WASHINGTON - Most people in the Medicare reform fight argue about how much patient benefits and doctor and hospital reimbursement rates must be cut to deal with the burgeoning federal budget deficit.

UnitedHealth Group's Simon Stevens talks about saving more than half a trillion bucks over the next decade by doing neither.

"It is very important that the debate does not become a stylized arm wrestle between those two alternatives," Stevens, chairman of the UnitedHealth Center for Health Reform & Modernization, said in an interview last week.

The UnitedHealth Center has entered the Medicare deficit discussion in a surprising place. As think tanks and business groups line up on the side of raising eligibility ages or other austerity measures, the country's biggest private health insurer suggests ways to save the country's biggest public health insurance program without cutting services.

A new report from the UnitedHealth Center outlines ways to change Medicare from a fee-for-service program that pays doctors and hospitals per procedure to a results-driven, managed-care model that coordinates payments, offers greater rewards to medical professionals who give quality care and reduces the costs to senior citizens who make the healthiest choices.

The blueprint for a more efficient government program derives mainly from what Minnetonka-based UnitedHealth has seen administering health care for giant private companies that self-insure. Private success stories need to drive public reforms, said Stevens, a Brit who served as health policy director for Prime Minister Tony Blair.

"If we don't manage to generate improved quality and savings from this kind of approach," he said, "then it will ... fall back to either benefit cuts or more constraints on doctors' and hospitals' payments from Medicare and Medicaid, which in time will make it harder to find providers who will care for them."

By instituting a modernization program, the UnitedHealth report said the U.S. could save $542 billion in federal Medicare and Medicaid spending over the next decade. A move from fee-for-service to case management in traditional Medicare would save $202 billion from 2013 to 2022, UnitedHealth said.

Another $153 billion in savings derived from streamlining the treatment and payment systems for people who qualify for both Medicare and Medicaid. These so-called "dual eligibles" make up a small percentage of Medicare recipients, but they are covered by what Stevens called "a patchwork quilt of funding streams and services and all kinds of disconnects" that, unchanged, will cost the government $5 trillion in the next decade.

Health improvement programs such as diabetes prevention and weight control could save $53 billion, UnitedHealth said.

Other specific programs include better hospital discharge planning to prevent unnecessary, expensive readmissions and putting nurse practitioners in nursing homes to help treat residents and keep them from going to the hospital for minor ailments.

The idea of overhauling traditional Medicare stands in stark contrast to another Medicare reform plan announced last week. The Business Roundtable, a group representing more than 200 of America's most powerful CEOs, including UnitedHealth's Stephen Hemsley, never mentioned changing traditional Medicare.

Rather, it proposed to solve Medicare's looming financial crisis by raising the eligibility age from 65 to 70 and offering more government-paid access to private insurance plans, such as UnitedHealth's own Medicare alternative.

Stevens acknowledged "lots of advantages" to privately administered senior health care. But he pointed to "a standoff between those who think you have to preserve Medicare exactly as it was in 1965 vs. those who think the only answer is [privatization]."

Having the think tank of a big corporation talking about improving delivery without reducing benefits "is a very good development," said Harvard economist David Cutler, a health care specialist. "Most of the debate is about cut, cut, cut. ... Often, people are willing to listen to businesses when they won't listen to academics."

But how much politicians dealing with the deficit will listen is unclear, Cutler cautioned.
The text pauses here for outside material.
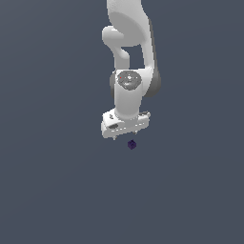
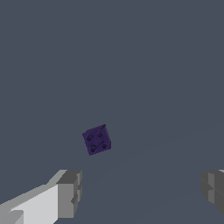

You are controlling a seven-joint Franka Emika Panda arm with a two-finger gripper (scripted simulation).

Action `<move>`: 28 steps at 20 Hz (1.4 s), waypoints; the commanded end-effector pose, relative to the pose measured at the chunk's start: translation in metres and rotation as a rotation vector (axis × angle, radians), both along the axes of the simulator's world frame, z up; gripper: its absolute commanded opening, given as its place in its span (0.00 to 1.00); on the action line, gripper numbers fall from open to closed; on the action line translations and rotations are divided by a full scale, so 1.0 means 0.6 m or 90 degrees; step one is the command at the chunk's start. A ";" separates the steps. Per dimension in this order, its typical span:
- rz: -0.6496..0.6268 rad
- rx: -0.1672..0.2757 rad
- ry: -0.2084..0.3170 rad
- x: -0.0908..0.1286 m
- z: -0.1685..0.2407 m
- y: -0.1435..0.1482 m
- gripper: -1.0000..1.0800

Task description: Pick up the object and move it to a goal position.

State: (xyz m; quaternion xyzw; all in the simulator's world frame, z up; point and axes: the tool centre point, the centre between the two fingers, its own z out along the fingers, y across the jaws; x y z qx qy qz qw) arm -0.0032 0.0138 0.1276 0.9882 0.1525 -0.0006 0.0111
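While claw (image 2: 140, 192) spread wide, cube (image 2: 96, 139) lies apart, four-dimpled face toward wrist camera, slightly rotated.

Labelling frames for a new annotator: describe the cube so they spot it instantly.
Find the white robot arm hanging over the plain grey floor. Just below its end effector, whose fingers are spread apart, sits the cube. It is tiny, dark purple-blue, with four round dimples on one face in the wrist view, the only loose object.
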 end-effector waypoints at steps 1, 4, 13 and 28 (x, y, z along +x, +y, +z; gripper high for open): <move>0.048 0.002 0.001 -0.002 -0.023 0.015 0.96; 0.098 0.005 0.003 -0.004 -0.047 0.031 0.96; 0.186 0.013 0.003 -0.011 -0.088 0.061 0.96; 0.194 0.014 0.004 -0.014 -0.145 0.064 0.96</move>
UnitedHealth and other advocates of modernization cannot offer precise savings figures for programs that have yet to be tested.

The Congressional Budget Office, which provides House and Senate members with official costs and savings figures for policies and legislation, tends to downplay or even ignore numbers like the ones UnitedHealth now offers, experts said.

Attaching a specific value to savings realized by changing health care delivery and using preventive medicine is "the big challenge" for reform programs like the one advanced by UnitedHealth, said Katherine Hayes, director of health policy for the Bipartisan Budget Center.

The center is developing a Medicare reform plan of its own. It is looking at every option, Hayes said, including raising the eligibility age.

Meanwhile, Stevens says UnitedHealth will be "continuing to create facts on the ground" using the experiences of the 75 million Americans the company helps care for in some way.

Making that data available to policymakers is the best hope of overcoming what Stevens calls the Catch-22 of modernizing to save Medicare: "People in principle can see this makes sense. But you don't know until people start doing it."